> Problem
Every entry, exactly as given, must be retyped.

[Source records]
★ ★ ★ ★ ★ ★ ★

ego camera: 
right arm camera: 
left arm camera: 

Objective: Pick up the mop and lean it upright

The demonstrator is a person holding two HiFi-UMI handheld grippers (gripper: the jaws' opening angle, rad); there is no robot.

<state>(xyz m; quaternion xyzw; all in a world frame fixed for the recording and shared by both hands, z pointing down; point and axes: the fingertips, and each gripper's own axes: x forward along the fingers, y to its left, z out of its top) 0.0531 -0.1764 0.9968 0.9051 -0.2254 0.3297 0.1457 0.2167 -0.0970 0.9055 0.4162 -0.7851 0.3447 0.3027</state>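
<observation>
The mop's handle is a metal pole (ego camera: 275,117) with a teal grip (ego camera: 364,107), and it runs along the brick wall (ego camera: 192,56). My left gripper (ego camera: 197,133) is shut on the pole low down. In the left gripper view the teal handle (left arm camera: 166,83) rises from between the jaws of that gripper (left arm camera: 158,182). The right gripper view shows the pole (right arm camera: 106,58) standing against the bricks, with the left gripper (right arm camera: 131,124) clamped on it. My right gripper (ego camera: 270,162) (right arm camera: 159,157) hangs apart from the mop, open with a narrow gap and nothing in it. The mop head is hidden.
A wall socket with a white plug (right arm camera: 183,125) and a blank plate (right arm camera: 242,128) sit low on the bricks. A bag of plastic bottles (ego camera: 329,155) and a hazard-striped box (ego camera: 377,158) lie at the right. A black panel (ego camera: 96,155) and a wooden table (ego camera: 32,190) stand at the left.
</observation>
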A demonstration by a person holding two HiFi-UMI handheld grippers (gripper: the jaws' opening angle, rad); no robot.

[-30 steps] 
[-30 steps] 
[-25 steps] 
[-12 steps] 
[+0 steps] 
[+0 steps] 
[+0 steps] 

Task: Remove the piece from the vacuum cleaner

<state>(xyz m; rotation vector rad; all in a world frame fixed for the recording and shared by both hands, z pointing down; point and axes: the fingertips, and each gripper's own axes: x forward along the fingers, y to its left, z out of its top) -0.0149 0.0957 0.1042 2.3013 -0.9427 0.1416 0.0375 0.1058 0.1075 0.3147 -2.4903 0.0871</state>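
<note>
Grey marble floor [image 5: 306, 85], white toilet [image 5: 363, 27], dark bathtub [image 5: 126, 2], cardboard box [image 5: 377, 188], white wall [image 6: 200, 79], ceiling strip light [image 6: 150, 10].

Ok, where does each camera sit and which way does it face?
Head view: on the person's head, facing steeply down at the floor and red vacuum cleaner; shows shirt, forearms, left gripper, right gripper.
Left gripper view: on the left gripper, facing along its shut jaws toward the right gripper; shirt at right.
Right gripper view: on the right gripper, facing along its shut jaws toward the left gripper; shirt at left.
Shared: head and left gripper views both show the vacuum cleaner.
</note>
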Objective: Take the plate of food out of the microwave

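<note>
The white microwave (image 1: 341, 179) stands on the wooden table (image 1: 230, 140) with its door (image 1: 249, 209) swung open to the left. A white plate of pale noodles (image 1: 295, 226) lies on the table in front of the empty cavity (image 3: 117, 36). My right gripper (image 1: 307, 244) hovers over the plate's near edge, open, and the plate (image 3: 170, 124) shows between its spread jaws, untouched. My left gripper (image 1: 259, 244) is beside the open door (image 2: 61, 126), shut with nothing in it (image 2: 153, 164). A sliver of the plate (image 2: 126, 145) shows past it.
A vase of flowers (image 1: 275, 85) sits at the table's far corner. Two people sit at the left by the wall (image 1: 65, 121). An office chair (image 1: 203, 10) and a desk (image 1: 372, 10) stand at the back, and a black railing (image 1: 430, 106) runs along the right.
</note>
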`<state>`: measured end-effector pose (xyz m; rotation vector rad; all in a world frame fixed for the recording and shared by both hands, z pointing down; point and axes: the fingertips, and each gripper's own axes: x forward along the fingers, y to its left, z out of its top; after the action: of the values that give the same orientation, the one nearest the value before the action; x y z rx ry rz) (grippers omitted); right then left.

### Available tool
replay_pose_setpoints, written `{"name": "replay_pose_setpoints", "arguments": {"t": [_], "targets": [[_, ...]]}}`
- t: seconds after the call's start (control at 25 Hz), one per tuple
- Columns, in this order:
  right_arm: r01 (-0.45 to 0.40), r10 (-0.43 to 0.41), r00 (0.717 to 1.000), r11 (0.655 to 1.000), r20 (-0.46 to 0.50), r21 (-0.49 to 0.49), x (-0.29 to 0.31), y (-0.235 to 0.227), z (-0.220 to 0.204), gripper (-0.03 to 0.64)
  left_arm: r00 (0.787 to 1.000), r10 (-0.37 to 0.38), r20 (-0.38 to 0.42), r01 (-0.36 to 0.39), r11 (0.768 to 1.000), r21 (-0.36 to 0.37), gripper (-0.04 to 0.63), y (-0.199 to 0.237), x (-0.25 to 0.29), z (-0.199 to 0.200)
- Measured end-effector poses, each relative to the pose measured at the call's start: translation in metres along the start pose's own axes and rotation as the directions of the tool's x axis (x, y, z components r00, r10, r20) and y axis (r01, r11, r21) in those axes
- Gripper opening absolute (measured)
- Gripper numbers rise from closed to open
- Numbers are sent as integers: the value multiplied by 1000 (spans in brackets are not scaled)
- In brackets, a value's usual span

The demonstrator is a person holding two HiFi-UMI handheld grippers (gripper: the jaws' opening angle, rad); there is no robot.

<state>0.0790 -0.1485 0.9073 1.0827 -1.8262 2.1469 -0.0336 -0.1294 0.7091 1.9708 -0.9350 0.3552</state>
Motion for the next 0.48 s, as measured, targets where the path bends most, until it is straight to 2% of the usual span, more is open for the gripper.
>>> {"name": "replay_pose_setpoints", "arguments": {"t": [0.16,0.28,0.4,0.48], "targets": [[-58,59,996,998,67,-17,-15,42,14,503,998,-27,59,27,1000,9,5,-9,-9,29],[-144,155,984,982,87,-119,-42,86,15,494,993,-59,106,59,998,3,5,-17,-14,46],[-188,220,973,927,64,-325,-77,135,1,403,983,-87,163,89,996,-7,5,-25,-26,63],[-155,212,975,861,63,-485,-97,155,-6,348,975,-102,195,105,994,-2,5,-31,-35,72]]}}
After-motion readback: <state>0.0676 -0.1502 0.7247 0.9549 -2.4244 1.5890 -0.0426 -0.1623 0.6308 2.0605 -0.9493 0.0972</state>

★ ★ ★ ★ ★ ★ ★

> Task response
ego camera: 
right arm camera: 
left arm camera: 

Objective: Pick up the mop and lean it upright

The demonstrator is a person holding two HiFi-UMI handheld grippers (gripper: the jaws' opening angle, rad); there is no robot.

<state>(xyz m; quaternion xyzw; all in a world frame fixed for the recording and shared by both hands, z pointing down; point and axes: the fingertips, and each gripper's own axes: x forward along the fingers, y to its left, z out of its top) 0.0531 -0.1764 0.9968 0.9051 -0.2254 0.3297 0.1457 0.2167 -0.0970 0.9055 0.4162 -0.7851 0.3447 0.3027</state>
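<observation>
The mop's handle is a metal pole (ego camera: 275,117) with a teal grip (ego camera: 364,107), and it runs along the brick wall (ego camera: 192,56). My left gripper (ego camera: 197,133) is shut on the pole low down. In the left gripper view the teal handle (left arm camera: 166,83) rises from between the jaws of that gripper (left arm camera: 158,182). The right gripper view shows the pole (right arm camera: 106,58) standing against the bricks, with the left gripper (right arm camera: 131,124) clamped on it. My right gripper (ego camera: 270,162) (right arm camera: 159,157) hangs apart from the mop, open with a narrow gap and nothing in it. The mop head is hidden.
A wall socket with a white plug (right arm camera: 183,125) and a blank plate (right arm camera: 242,128) sit low on the bricks. A bag of plastic bottles (ego camera: 329,155) and a hazard-striped box (ego camera: 377,158) lie at the right. A black panel (ego camera: 96,155) and a wooden table (ego camera: 32,190) stand at the left.
</observation>
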A demonstration by a person holding two HiFi-UMI handheld grippers (gripper: the jaws' opening angle, rad); no robot.

[-30 steps] 
[-30 steps] 
[-25 steps] 
[-12 steps] 
[+0 steps] 
[+0 steps] 
[+0 steps] 

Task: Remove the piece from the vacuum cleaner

<state>(xyz m; rotation vector rad; all in a world frame fixed for the recording and shared by both hands, z pointing down; point and axes: the fingertips, and each gripper's own axes: x forward along the fingers, y to its left, z out of its top) -0.0149 0.0957 0.1042 2.3013 -0.9427 0.1416 0.0375 0.1058 0.1075 0.3147 -2.4903 0.0871</state>
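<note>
Grey marble floor [image 5: 306, 85], white toilet [image 5: 363, 27], dark bathtub [image 5: 126, 2], cardboard box [image 5: 377, 188], white wall [image 6: 200, 79], ceiling strip light [image 6: 150, 10].

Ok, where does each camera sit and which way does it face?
Head view: on the person's head, facing steeply down at the floor and red vacuum cleaner; shows shirt, forearms, left gripper, right gripper.
Left gripper view: on the left gripper, facing along its shut jaws toward the right gripper; shirt at right.
Right gripper view: on the right gripper, facing along its shut jaws toward the left gripper; shirt at left.
Shared: head and left gripper views both show the vacuum cleaner.
</note>
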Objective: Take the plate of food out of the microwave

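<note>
The white microwave (image 1: 341, 179) stands on the wooden table (image 1: 230, 140) with its door (image 1: 249, 209) swung open to the left. A white plate of pale noodles (image 1: 295, 226) lies on the table in front of the empty cavity (image 3: 117, 36). My right gripper (image 1: 307, 244) hovers over the plate's near edge, open, and the plate (image 3: 170, 124) shows between its spread jaws, untouched. My left gripper (image 1: 259, 244) is beside the open door (image 2: 61, 126), shut with nothing in it (image 2: 153, 164). A sliver of the plate (image 2: 126, 145) shows past it.
A vase of flowers (image 1: 275, 85) sits at the table's far corner. Two people sit at the left by the wall (image 1: 65, 121). An office chair (image 1: 203, 10) and a desk (image 1: 372, 10) stand at the back, and a black railing (image 1: 430, 106) runs along the right.
</note>
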`<state>`: measured end-effector pose (xyz m; rotation vector rad; all in a world frame fixed for the recording and shared by both hands, z pointing down; point and axes: the fingertips, and each gripper's own axes: x forward along the fingers, y to its left, z out of its top; after the action: of the values that give the same orientation, the one nearest the value before the action; x y z rx ry rz) (grippers omitted); right then left.

### Available tool
replay_pose_setpoints, written `{"name": "replay_pose_setpoints", "arguments": {"t": [_], "targets": [[_, ...]]}}`
- t: seconds after the call's start (control at 25 Hz), one per tuple
- Columns, in this order:
  right_arm: r01 (-0.45 to 0.40), r10 (-0.43 to 0.41), r00 (0.717 to 1.000), r11 (0.655 to 1.000), r20 (-0.46 to 0.50), r21 (-0.49 to 0.49), x (-0.29 to 0.31), y (-0.235 to 0.227), z (-0.220 to 0.204), gripper (-0.03 to 0.64)
  left_arm: r00 (0.787 to 1.000), r10 (-0.37 to 0.38), r20 (-0.38 to 0.42), r01 (-0.36 to 0.39), r11 (0.768 to 1.000), r21 (-0.36 to 0.37), gripper (-0.04 to 0.63), y (-0.199 to 0.237), x (-0.25 to 0.29), z (-0.199 to 0.200)
- Measured end-effector poses, each relative to the pose measured at the call's start: translation in metres along the start pose's own axes and rotation as the directions of the tool's x axis (x, y, z components r00, r10, r20) and y axis (r01, r11, r21) in those axes
- Gripper opening absolute (measured)
- Gripper numbers rise from closed to open
- Numbers are sent as integers: the value multiplied by 1000 (spans in brackets are not scaled)
- In brackets, a value's usual span

The demonstrator is a person holding two HiFi-UMI handheld grippers (gripper: the jaws' opening angle, rad); there is no robot.

<state>0.0790 -0.1485 0.9073 1.0827 -1.8262 2.1469 -0.0336 -0.1294 0.7091 1.9708 -0.9350 0.3552</state>
Motion for the next 0.48 s, as measured, targets where the path bends most, until it is straight to 2% of the usual span, more is open for the gripper.
>>> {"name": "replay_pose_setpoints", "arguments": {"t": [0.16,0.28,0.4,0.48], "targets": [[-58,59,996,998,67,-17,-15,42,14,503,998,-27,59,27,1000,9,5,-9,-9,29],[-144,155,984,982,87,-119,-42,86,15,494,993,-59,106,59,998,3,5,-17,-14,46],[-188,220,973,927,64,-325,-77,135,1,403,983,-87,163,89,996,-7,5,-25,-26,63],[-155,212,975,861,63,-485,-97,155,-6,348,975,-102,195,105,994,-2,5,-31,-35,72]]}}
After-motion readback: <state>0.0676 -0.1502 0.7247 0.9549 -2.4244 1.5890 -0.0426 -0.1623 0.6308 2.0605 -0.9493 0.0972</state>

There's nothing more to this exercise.